In 1965, Brian watched the passage and signing of Medicare and the Voting Rights Act in the same month. “LBJ’s arm twisting on behalf of both bills was apparent to all,” he reports. “So many times during debate I remember Patrick Hines from the Democratic cloakroom standing in the middle aisle, announcing, ‘Mr. President, a message from the President of the United States.’ The written message would then be inserted into the Congressional Record.

“The Voting Rights Act was actually signed in the Lincoln Room, a smallish space behind the Senate Floor,” Brian says. But the historic significance of the legislation was so profound that right after the signing, President Johnson made a speech in the Capitol Rotunda attended by hundreds, he notes.

“My sponsor, Sen. Douglas, was friendly and approachable,” Brian said. “Countless times during the two summers I was there, we would find ourselves walking to work, or back to work, together, and discuss legislation. He treated everybody with respect, myself included.”

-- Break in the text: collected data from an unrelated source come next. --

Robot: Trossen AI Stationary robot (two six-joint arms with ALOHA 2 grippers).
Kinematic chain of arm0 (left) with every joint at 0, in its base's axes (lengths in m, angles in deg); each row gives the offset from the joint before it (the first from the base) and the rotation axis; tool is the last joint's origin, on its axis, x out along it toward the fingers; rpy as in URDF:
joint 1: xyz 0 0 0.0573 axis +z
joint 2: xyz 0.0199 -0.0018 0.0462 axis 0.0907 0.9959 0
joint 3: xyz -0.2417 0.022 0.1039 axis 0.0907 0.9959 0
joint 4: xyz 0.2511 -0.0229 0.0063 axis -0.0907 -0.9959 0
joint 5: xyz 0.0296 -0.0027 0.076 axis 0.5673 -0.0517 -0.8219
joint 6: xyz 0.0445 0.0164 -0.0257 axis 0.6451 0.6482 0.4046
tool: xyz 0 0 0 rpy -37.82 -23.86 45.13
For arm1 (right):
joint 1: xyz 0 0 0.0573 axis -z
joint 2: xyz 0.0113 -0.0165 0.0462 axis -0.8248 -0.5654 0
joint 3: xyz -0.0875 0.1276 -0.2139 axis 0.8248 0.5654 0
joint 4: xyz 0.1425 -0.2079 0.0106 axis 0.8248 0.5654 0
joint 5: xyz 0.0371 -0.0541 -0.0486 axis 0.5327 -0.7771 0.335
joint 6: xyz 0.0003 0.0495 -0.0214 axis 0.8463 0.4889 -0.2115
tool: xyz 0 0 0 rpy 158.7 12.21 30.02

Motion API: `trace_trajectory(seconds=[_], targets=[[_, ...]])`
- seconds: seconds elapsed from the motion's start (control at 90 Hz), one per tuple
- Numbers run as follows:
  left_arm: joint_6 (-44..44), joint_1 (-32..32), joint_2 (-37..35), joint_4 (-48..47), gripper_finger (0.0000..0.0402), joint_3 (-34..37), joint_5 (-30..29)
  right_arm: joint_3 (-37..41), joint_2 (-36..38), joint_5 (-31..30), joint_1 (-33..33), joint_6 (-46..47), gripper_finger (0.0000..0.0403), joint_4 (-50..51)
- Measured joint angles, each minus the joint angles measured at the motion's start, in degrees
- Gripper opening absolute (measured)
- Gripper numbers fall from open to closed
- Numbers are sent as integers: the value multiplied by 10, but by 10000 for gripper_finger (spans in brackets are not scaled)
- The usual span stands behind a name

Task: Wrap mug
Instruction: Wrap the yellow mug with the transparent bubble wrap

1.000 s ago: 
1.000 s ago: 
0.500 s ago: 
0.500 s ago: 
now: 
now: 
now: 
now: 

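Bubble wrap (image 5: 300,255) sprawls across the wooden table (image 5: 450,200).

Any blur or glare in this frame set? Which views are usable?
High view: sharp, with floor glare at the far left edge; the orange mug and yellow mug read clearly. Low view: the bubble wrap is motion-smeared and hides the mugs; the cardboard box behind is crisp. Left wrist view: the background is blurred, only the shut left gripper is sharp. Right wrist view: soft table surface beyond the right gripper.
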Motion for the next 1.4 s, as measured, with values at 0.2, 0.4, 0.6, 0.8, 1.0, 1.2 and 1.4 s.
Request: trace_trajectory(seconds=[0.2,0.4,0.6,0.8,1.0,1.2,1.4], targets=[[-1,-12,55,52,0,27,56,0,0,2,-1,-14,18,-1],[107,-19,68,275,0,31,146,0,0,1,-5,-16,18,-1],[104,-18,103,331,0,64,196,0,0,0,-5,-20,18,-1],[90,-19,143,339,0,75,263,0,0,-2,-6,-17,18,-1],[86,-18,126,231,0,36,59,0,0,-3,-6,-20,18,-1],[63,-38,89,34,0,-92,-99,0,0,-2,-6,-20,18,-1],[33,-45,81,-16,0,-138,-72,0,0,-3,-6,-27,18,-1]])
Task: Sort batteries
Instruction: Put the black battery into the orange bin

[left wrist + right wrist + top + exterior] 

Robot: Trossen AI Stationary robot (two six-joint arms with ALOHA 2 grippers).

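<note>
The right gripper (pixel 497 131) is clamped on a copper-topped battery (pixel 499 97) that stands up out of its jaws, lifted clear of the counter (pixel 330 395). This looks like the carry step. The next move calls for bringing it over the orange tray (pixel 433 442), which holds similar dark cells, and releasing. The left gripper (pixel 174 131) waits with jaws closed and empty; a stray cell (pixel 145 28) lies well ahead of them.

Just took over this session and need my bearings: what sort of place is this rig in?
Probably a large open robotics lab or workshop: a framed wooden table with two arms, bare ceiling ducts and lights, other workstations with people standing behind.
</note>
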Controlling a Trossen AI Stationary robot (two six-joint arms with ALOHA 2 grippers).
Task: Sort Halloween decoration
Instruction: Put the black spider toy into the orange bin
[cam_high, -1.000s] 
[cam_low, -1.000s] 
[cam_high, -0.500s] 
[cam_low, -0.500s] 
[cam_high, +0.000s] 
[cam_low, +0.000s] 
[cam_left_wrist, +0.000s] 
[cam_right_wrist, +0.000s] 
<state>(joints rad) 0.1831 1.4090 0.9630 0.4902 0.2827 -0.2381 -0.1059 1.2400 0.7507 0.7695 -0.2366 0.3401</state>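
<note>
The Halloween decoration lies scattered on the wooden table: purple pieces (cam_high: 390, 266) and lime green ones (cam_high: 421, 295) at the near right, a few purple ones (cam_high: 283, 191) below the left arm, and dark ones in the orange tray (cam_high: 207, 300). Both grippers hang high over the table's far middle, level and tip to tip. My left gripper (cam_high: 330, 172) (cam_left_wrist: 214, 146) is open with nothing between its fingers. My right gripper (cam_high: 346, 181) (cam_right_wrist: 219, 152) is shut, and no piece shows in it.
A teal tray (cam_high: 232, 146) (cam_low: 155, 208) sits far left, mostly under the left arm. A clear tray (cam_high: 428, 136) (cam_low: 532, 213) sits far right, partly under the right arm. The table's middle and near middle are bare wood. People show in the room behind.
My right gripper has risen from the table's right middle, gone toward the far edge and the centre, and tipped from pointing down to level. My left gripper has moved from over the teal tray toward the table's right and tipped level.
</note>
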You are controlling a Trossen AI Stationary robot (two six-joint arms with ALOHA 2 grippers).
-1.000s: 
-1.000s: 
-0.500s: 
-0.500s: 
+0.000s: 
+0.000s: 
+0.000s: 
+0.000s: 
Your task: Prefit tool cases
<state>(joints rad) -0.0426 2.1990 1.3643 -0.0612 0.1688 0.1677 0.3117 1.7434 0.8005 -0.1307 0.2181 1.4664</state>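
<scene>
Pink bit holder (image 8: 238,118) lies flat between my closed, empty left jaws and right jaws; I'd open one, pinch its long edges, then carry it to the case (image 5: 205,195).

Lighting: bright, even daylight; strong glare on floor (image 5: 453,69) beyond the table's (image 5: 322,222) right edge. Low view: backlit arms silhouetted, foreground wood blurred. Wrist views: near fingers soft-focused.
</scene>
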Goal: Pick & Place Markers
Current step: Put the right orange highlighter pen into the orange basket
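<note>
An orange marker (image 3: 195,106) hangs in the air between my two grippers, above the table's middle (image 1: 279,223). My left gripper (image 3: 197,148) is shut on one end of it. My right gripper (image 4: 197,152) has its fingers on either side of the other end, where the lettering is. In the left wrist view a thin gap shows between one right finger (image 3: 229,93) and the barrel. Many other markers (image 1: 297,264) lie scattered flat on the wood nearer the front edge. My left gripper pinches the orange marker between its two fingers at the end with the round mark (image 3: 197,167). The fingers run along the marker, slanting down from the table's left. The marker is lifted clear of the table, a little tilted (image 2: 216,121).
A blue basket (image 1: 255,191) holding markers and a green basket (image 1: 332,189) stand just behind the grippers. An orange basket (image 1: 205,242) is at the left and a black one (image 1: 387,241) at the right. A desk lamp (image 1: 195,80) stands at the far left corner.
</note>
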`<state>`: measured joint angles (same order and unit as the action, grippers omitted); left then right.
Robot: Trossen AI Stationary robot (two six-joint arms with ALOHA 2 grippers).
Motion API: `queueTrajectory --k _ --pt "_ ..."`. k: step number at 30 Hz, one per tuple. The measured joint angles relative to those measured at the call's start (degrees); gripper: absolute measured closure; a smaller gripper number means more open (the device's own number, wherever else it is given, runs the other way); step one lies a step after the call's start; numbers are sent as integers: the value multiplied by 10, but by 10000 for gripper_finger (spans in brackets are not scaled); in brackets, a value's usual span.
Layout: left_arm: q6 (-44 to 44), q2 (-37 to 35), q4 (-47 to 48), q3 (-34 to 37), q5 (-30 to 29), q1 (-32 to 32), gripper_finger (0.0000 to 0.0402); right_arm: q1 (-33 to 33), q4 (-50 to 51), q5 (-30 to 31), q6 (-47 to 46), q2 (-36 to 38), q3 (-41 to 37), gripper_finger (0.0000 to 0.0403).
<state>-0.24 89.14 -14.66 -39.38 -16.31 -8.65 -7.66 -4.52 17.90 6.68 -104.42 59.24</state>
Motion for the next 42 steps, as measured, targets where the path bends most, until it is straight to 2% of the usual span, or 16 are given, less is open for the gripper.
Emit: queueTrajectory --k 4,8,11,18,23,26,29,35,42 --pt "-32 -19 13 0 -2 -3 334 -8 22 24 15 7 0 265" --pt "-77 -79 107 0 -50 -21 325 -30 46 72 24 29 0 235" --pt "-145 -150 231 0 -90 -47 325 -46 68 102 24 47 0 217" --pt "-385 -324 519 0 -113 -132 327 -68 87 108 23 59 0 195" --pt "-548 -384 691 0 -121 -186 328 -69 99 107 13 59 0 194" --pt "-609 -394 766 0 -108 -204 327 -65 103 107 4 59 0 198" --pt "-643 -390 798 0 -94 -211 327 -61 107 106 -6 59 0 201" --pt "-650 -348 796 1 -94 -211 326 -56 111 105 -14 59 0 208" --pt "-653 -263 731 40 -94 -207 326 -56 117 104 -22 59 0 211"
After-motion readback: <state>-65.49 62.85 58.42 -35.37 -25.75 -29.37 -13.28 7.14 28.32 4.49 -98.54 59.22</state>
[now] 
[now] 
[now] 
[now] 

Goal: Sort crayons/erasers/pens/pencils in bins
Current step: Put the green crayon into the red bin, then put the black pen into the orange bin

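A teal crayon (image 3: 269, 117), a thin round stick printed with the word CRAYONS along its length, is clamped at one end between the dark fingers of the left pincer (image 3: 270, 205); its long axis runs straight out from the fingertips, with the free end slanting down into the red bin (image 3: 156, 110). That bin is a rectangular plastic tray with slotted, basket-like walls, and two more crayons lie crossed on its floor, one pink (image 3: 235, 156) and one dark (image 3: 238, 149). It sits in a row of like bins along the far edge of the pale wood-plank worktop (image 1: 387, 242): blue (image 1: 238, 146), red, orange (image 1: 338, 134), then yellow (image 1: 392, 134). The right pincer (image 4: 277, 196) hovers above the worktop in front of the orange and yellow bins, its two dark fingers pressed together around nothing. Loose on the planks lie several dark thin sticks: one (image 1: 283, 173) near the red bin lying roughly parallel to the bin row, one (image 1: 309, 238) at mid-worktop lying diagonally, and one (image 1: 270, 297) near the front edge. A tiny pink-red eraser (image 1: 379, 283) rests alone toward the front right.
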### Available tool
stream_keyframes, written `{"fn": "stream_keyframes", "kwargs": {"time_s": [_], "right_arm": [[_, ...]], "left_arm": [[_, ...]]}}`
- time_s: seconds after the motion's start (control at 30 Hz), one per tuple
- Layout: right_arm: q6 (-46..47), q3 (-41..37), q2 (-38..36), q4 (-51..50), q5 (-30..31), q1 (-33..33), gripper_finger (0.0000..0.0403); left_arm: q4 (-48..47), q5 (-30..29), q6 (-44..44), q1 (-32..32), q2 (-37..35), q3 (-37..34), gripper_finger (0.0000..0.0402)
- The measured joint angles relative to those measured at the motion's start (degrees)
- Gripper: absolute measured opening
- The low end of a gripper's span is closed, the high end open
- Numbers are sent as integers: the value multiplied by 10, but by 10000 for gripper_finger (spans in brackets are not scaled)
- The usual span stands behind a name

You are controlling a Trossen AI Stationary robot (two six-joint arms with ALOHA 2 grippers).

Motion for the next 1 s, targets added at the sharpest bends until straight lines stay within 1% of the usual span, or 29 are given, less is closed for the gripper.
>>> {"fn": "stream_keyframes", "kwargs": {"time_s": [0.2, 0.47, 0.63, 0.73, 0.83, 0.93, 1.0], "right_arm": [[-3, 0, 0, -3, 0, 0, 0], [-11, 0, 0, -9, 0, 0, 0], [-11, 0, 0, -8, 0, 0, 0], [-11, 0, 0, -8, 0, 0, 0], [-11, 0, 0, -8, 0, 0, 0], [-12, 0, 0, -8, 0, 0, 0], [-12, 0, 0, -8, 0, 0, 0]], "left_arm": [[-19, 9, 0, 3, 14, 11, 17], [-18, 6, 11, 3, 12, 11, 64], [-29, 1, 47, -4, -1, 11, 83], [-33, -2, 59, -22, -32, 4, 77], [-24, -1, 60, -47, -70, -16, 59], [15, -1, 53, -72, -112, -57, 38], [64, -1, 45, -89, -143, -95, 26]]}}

Brian points out that students of politics will take notice that two former members of Douglas’ staff later went on to become Democratic Senators from Illinois: the late Paul Simon and Dick Durbin, currently Minority Whip.

After their Page terms, all four McAdams brothers served in the military.

Frank has been a journalist and a sailor for Windjammer Cruises Inc., carrying passengers from the Los Angeles Geographic Society. He is currently an author and screenwriter and is an adjunct professor in the School of Cinematic Arts, University of Southern California. One of his books, “Vietnam Rough Riders: A Convoy Commander’s Memoir, published in 2013, was nominated for a Pulitzer Prize. He lives in Dana Point, California

Mike is a station engineer specializing In HVAC and lives in Chicago, Illinois.

Dennis is a former teacher and has had a graphics business for more than 30 years. He has a USCG Master’s license and charter sailboats in the summer. He lives in Wheaton, Illinois.

Brian, now retired, sold and developed real estate and was a union stagehand for the JFK Center in Washington, D.C. He lives in Arlington, Virginia.